I laugh. I laugh, and I don’t stop for a good minute. “This is— this is amazing.”
“I know.” Defne laughs, too. Then her face grows serious, and she takes my hand. “Mallory, I grew up in this world, and I know how these assholes think. There has been a reckoning. The old farts at FIDE realize that they can’t keep women out of chess, and they saw you as an opportunity. An outsider who made a big splash at high- profile events. Unlike with other women who’ve been around for years, they can justify their choice by saying that your score is only low because you’re new— but that you’re also promising enough to invite.
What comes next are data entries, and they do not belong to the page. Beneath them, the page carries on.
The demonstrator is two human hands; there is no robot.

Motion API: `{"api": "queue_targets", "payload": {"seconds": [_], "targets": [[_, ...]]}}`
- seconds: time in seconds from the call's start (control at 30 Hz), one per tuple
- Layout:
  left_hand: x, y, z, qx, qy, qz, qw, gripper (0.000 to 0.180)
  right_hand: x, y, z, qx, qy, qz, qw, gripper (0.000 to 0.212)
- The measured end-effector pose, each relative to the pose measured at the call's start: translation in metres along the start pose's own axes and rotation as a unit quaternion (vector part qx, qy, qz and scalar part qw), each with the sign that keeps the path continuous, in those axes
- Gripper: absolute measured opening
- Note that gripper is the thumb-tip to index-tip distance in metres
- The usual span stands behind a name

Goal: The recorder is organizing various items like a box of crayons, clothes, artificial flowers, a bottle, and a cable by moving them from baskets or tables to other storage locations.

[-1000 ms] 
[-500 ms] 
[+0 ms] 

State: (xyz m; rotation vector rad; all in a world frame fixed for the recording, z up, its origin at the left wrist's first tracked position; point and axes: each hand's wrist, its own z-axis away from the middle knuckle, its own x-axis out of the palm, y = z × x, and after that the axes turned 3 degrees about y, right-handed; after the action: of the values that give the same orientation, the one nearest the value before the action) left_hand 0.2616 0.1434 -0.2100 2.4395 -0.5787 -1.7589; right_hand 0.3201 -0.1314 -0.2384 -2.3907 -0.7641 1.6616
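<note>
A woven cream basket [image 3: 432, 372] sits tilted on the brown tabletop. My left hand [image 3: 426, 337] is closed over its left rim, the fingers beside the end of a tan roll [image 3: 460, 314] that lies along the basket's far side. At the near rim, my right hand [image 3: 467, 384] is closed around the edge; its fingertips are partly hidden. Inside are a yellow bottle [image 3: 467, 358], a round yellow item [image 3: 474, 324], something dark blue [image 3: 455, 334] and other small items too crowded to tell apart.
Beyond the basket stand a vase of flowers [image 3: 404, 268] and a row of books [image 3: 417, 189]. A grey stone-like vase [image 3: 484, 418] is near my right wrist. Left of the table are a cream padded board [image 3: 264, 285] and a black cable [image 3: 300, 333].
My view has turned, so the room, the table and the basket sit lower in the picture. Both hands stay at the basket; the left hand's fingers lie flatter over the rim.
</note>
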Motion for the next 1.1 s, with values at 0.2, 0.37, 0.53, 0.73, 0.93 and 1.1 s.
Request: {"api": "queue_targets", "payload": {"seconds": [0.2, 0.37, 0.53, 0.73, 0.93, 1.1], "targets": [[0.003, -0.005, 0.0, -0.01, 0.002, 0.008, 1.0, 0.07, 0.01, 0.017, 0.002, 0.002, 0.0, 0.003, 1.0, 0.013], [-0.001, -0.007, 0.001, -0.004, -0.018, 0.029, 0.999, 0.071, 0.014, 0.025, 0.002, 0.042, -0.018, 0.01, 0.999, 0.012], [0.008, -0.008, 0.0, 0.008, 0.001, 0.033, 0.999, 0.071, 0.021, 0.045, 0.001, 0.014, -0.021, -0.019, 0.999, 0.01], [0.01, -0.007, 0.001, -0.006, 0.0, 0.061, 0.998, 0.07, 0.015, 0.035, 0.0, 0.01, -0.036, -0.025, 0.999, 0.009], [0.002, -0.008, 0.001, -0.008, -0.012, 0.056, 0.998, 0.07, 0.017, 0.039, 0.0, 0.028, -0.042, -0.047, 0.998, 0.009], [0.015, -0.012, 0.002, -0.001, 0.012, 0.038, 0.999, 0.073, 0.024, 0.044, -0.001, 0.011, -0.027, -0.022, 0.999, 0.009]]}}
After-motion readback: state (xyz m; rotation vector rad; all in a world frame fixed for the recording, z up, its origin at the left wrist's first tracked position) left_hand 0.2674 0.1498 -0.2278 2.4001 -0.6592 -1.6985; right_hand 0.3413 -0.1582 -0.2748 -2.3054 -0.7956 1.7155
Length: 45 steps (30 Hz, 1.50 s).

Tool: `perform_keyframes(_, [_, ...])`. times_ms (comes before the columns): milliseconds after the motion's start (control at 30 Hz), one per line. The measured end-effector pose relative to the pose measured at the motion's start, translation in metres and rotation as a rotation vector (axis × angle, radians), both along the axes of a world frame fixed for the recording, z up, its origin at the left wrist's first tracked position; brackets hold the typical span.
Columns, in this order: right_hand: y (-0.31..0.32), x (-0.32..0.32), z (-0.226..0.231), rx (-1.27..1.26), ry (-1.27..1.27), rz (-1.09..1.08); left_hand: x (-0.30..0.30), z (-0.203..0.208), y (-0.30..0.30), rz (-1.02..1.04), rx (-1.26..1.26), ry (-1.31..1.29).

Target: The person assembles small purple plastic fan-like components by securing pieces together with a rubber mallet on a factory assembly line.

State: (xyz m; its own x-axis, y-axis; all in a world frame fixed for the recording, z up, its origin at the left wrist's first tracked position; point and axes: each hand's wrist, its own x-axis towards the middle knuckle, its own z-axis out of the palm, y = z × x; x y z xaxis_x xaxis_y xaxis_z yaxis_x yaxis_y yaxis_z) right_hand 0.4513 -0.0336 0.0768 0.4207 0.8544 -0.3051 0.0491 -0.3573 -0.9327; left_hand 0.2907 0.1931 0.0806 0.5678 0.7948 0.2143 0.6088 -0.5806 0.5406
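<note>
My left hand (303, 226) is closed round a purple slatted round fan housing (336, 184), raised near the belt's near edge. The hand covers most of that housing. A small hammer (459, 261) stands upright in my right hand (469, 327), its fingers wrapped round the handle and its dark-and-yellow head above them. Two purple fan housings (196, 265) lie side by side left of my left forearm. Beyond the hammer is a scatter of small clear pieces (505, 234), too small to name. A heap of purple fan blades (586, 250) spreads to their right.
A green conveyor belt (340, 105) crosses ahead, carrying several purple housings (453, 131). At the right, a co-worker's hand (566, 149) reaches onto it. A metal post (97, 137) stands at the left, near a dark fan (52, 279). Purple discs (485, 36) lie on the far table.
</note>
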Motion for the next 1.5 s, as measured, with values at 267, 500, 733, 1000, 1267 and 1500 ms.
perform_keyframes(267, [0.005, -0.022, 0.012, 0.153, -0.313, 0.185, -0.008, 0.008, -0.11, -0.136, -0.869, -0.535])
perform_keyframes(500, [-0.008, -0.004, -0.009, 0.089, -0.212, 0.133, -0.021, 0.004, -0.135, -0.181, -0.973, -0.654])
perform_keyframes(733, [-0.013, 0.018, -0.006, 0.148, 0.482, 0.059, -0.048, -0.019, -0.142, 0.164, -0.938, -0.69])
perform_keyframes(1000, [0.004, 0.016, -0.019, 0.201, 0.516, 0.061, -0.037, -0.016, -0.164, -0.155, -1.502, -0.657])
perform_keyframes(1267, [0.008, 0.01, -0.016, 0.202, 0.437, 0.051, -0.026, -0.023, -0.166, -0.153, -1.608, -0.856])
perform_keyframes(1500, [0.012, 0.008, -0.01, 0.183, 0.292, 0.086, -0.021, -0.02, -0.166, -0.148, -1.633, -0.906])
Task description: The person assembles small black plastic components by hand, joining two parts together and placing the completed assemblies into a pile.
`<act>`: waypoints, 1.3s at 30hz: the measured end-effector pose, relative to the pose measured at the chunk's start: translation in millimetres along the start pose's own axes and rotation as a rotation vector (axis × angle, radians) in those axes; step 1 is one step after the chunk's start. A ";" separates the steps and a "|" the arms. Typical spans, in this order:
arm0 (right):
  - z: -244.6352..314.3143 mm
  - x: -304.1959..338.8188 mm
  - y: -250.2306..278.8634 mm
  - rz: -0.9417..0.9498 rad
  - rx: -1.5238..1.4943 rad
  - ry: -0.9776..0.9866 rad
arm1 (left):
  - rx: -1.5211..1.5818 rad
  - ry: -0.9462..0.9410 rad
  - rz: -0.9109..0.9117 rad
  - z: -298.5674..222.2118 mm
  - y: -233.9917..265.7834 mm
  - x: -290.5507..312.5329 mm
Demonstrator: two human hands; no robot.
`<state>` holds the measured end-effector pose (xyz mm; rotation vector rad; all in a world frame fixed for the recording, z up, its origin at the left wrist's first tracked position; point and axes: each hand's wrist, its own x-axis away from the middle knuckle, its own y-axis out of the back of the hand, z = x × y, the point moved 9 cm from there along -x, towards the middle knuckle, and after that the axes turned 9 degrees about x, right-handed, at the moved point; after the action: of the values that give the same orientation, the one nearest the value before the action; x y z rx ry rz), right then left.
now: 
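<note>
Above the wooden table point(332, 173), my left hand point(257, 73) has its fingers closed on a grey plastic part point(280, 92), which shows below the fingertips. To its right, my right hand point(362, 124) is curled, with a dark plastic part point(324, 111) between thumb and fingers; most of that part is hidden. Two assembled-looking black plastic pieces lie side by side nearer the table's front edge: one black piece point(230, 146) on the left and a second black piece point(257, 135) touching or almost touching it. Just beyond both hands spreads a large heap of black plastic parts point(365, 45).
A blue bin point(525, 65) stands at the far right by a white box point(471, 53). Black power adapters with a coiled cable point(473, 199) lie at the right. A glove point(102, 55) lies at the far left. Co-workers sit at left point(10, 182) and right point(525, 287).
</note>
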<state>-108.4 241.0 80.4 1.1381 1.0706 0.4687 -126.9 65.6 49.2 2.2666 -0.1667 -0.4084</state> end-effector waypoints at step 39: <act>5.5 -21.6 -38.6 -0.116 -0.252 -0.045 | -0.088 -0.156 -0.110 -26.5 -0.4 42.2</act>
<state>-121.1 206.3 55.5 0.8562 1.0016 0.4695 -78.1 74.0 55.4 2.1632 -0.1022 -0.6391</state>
They can use you to virtuesignal. But I know them. I know that they also think that you can’t be that good. That your victories were probably a fluke, and that you won’t win the Challengers.”
Something tightens low in my gut. Isn’t it the same thing I’ve been telling myself for weeks? That I cannot compete. That I’m unprepared. That I’m not as good. I’m not going to win has been the default status in my brain. Because . . . I’m inexperienced. Because I don’t want it or deserve it. Because I’m a woman?
Do you know how incredible you are? Nolan asked me in Toronto. I told him yes, while still believing deep down that I wasn’t anything special after all. Which one is it, then?
I look Defne in the eye. She has always encouraged me. Always been honest. No relentless, toxic positivity with her.
“Do you think I can win the Challengers?” I ask her, trembling a little at the prospect of the answer.
She takes my other hand, and I feel held. I feel comforted. I feel stronger. “Mallory. I think you can win the World Championship.”